Exercise
An exact copy of all entries is required.

Items listed in a dataset:
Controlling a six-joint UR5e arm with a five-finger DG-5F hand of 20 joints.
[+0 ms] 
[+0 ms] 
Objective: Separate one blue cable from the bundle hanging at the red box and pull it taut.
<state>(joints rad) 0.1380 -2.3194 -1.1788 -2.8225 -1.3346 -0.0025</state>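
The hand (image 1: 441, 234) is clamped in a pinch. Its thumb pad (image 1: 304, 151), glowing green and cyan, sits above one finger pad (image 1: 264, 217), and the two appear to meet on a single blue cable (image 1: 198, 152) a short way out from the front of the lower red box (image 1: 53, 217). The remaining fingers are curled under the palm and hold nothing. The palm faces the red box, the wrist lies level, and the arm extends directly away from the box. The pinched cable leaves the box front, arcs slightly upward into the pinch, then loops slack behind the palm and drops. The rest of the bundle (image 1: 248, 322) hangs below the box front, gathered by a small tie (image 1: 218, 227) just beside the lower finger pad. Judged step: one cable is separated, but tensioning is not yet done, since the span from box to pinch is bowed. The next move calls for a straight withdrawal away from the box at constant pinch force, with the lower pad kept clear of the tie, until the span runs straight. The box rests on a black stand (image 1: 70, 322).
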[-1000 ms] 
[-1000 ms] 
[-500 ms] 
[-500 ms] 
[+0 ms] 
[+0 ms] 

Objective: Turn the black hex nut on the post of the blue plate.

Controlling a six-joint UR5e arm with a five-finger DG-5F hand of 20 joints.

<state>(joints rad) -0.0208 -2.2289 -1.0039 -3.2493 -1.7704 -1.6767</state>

Solution to the exercise
Controlling a six-joint UR5e arm with a five-finger DG-5F hand of 20 joints.
[+0 ms] 
[+0 ms] 
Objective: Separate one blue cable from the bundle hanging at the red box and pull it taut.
<state>(joints rad) 0.1380 -2.3194 -1.1788 -2.8225 -1.3346 -0.0025</state>
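The hand (image 1: 441, 234) is clamped in a pinch. Its thumb pad (image 1: 304, 151), glowing green and cyan, sits above one finger pad (image 1: 264, 217), and the two appear to meet on a single blue cable (image 1: 198, 152) a short way out from the front of the lower red box (image 1: 53, 217). The remaining fingers are curled under the palm and hold nothing. The palm faces the red box, the wrist lies level, and the arm extends directly away from the box. The pinched cable leaves the box front, arcs slightly upward into the pinch, then loops slack behind the palm and drops. The rest of the bundle (image 1: 248, 322) hangs below the box front, gathered by a small tie (image 1: 218, 227) just beside the lower finger pad. Judged step: one cable is separated, but tensioning is not yet done, since the span from box to pinch is bowed. The next move calls for a straight withdrawal away from the box at constant pinch force, with the lower pad kept clear of the tie, until the span runs straight. The box rests on a black stand (image 1: 70, 322).
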[-1000 ms] 
[-1000 ms] 
[-500 ms] 
[-500 ms] 
[+0 ms] 
[+0 ms] 

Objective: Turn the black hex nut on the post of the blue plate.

Controlling a six-joint UR5e arm with a five-finger DG-5F hand of 20 joints.

<state>(joints rad) -0.0208 -2.2289 -1.0039 -3.2493 -1.7704 -1.6767</state>

The work on this exercise has been finished.